Aside from Native American filmmakers, there are a great deal of very important Native American films that showcase the culture and lives of these people. While in the early days of film, Native Americans were portrayed as savages and enemies (think about the old western movies), over time these stereotypes have been played down, and the more compassionate, exuberant side of the Native American people is now portrayed much more often. Perhaps one of the biggest breakthrough films to make such as statement was “Dances with Wolves” starring Kevin Costner. It really shed a new light on the Native American people and their true selves. “A Man Called Horse” and “Last of the Mohicans” are also very significant and important Native American films.

Since the release and huge success of Dances with Wolves, there have been many more important Native American films to hit the big screen. Movies like Windtalkers and Smoke Signals are both Native American films that have come out in theaters in recent years.
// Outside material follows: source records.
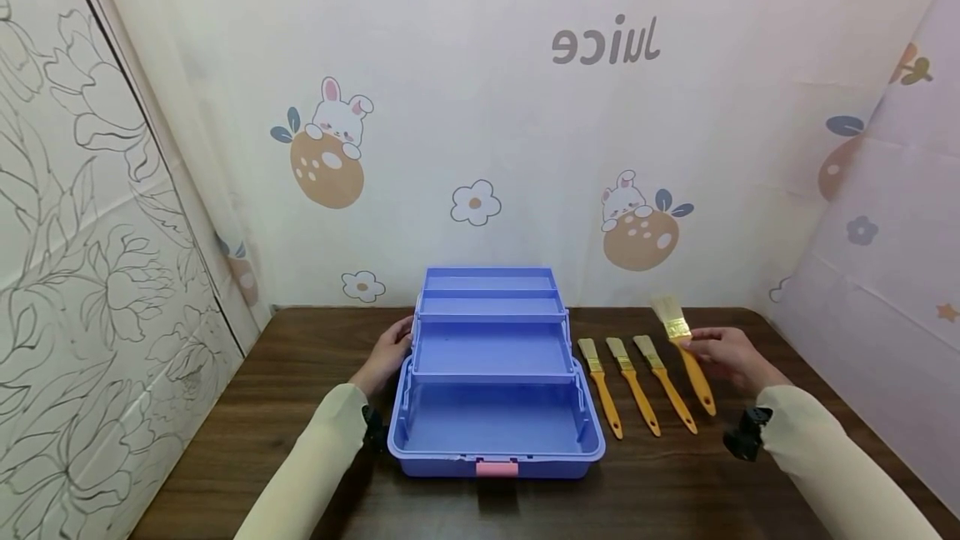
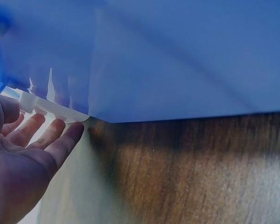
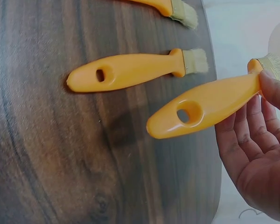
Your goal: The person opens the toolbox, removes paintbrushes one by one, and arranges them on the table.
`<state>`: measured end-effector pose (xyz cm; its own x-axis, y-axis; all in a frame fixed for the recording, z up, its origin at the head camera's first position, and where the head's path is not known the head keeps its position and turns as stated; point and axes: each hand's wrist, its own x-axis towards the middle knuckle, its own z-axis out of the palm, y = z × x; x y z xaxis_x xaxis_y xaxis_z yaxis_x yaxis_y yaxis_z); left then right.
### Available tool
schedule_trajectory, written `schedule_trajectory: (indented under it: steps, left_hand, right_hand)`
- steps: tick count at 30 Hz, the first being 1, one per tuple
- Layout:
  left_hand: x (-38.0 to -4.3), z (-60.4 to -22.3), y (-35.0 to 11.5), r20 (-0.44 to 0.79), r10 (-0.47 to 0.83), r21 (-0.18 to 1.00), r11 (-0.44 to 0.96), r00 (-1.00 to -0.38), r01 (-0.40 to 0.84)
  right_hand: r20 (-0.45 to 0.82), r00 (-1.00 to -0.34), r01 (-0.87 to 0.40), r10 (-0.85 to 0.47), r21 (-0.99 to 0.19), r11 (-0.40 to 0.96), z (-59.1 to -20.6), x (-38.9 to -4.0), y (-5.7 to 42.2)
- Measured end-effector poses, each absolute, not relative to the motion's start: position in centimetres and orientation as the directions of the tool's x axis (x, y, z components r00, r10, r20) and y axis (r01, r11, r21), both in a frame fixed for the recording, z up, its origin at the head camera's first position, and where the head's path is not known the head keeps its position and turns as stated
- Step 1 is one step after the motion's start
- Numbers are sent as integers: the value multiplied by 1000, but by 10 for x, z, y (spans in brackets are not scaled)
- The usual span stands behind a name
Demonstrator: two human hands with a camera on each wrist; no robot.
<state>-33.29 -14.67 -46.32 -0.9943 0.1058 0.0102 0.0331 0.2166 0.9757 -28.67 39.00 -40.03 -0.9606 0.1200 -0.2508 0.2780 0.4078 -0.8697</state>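
Note:
A blue-purple toolbox (image 1: 442,467) stands with its lid up, its stepped trays (image 1: 491,348) raised above the bottom compartment and a pink latch (image 1: 497,469) at the front. My left hand (image 1: 390,352) is at its left rear side; in the left wrist view the loosely extended fingers (image 2: 56,135) touch the box's lower edge. In my right hand (image 1: 726,352) a paintbrush (image 1: 696,373) with a yellow handle is pinched near its metal band, bristles pointing away. The right wrist view shows its handle (image 3: 219,102) raised above the table, casting a shadow.
Three similar paintbrushes (image 1: 605,407) (image 1: 641,402) (image 1: 677,402) lie side by side right of the toolbox, bristles toward the back. The dark wooden table (image 1: 300,382) ends at a printed curtain (image 1: 405,148) behind. More curtain hangs on both sides.

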Motion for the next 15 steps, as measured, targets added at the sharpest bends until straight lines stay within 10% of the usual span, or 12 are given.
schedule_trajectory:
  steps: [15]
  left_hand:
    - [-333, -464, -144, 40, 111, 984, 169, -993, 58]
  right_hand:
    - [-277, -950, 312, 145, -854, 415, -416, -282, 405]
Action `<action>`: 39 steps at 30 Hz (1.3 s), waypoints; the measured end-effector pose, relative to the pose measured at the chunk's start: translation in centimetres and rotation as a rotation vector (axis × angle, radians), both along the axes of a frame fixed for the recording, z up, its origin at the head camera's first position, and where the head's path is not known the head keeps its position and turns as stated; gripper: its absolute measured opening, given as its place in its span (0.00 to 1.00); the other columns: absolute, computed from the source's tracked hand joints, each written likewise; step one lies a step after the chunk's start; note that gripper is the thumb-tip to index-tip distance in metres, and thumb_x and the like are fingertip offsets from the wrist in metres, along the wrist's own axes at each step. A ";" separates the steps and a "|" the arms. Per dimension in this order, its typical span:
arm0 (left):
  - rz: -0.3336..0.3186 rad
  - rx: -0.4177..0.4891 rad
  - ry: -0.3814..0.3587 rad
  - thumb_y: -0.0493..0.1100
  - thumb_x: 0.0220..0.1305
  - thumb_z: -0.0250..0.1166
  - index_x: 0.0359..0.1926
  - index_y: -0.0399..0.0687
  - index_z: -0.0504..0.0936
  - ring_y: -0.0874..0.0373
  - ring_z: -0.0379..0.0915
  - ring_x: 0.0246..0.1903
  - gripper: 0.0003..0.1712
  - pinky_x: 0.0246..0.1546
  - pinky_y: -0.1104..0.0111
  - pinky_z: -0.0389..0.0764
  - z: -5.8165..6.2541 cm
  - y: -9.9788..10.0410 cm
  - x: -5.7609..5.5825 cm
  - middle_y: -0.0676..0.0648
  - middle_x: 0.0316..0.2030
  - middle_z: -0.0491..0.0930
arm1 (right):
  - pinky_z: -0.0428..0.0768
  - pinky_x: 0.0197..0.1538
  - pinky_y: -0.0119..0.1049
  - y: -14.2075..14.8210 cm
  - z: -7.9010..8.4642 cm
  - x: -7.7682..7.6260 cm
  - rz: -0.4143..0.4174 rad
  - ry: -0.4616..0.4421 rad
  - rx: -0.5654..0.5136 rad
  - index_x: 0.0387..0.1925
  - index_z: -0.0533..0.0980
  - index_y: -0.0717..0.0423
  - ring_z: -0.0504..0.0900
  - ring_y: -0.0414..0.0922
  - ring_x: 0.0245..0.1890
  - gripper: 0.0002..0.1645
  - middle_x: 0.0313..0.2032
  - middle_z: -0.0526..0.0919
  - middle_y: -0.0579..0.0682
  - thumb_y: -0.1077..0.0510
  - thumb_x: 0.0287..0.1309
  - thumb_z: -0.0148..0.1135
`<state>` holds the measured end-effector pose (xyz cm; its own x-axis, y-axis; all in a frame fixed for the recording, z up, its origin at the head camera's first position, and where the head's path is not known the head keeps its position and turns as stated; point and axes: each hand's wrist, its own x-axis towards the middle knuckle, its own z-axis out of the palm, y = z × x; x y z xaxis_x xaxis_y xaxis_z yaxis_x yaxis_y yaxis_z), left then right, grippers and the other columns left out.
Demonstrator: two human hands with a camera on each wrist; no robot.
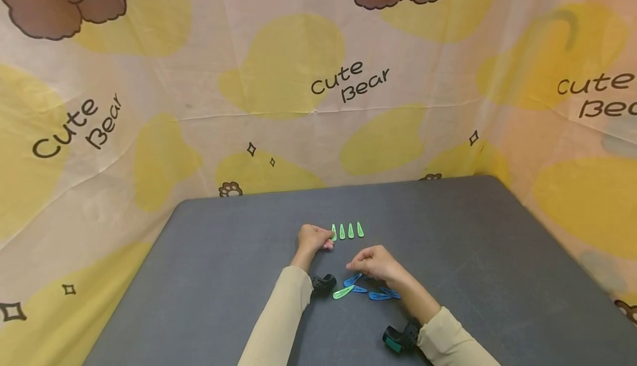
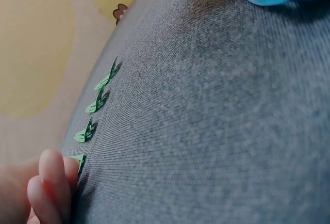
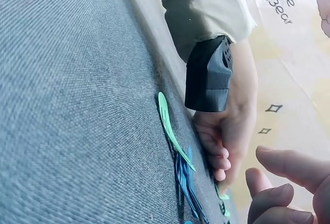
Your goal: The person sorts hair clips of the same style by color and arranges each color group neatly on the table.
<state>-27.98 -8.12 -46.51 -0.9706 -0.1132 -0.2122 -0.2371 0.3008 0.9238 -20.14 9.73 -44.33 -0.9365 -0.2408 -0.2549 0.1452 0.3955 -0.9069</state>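
My left hand [image 1: 313, 238] pinches a green snap hair clip [image 1: 334, 233] at the left end of a short row on the table. Three more green hair clips [image 1: 350, 231] stand side by side to its right. In the left wrist view, fingertips cover most of the pinched clip [image 2: 80, 163]. My right hand [image 1: 378, 262] hovers over a loose pile, its fingers loosely bent with nothing between them; the right wrist view shows the thumb and index finger apart. In that pile, a green hair clip [image 1: 343, 292] lies against several blue hair clips [image 1: 380, 296].
A grey cloth-like surface covers the table [image 1: 224, 277]. Behind and beside it hangs a printed curtain [image 1: 298, 67] with yellow patches and lettering. Black wrist devices [image 1: 324, 284] sit on both wrists, the right one close to the tabletop.
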 end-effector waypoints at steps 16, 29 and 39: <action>0.001 0.029 0.008 0.34 0.52 0.68 0.29 0.29 0.84 0.71 0.70 0.06 0.07 0.12 0.80 0.70 -0.5 -0.3 0.0 0.57 0.06 0.73 | 0.70 0.27 0.30 -0.2 -0.7 0.6 0.168 0.106 0.046 0.27 0.85 0.65 0.70 0.35 0.21 0.09 0.20 0.83 0.45 0.60 0.48 0.71; -0.019 0.049 0.013 0.33 0.54 0.67 0.30 0.27 0.84 0.70 0.71 0.06 0.08 0.13 0.79 0.73 -0.3 0.1 -0.2 0.56 0.07 0.73 | 0.63 0.21 0.27 -0.5 -0.6 0.8 0.245 0.119 0.098 0.27 0.84 0.65 0.65 0.33 0.14 0.07 0.12 0.73 0.39 0.67 0.41 0.73; -0.008 0.030 0.004 0.34 0.54 0.68 0.30 0.28 0.84 0.70 0.70 0.06 0.09 0.12 0.79 0.72 -0.1 0.0 -0.2 0.56 0.07 0.73 | 0.60 0.22 0.26 -0.4 -0.1 0.6 0.274 0.167 0.182 0.27 0.84 0.63 0.62 0.34 0.15 0.07 0.12 0.69 0.39 0.68 0.41 0.74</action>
While neither movie made it big in the box office, they still had a largely significant impact on the Native American community. It isn’t so much the fame and fortune that is appreciated as the dedication to telling a story to others. The importance of portraying Native American culture and heritage through film has reached larger audiences and has impacted a great deal of people. It’s not so much the money that matters, but the message.

People should know that there is a large group of people in America that are going unnoticed and often, unappreciated. By bringing Native American films to the table, people are exposed to this culture and can see that they too have something important to say and can install themselves in a genre often thought reserved only for rich, white culture. Whether it is Native American filmmakers breaking out onto the circuit, or just films in general portraying Native American life in today’s modern times, the implementation of Native American films has been a significant part of their culture.

Source: indians

NativeAmericanEncyclopedia.com Unabridged
Based on the collective work of NativeAmericanEncyclopedia.com, © 2014 Native American Encyclopedia.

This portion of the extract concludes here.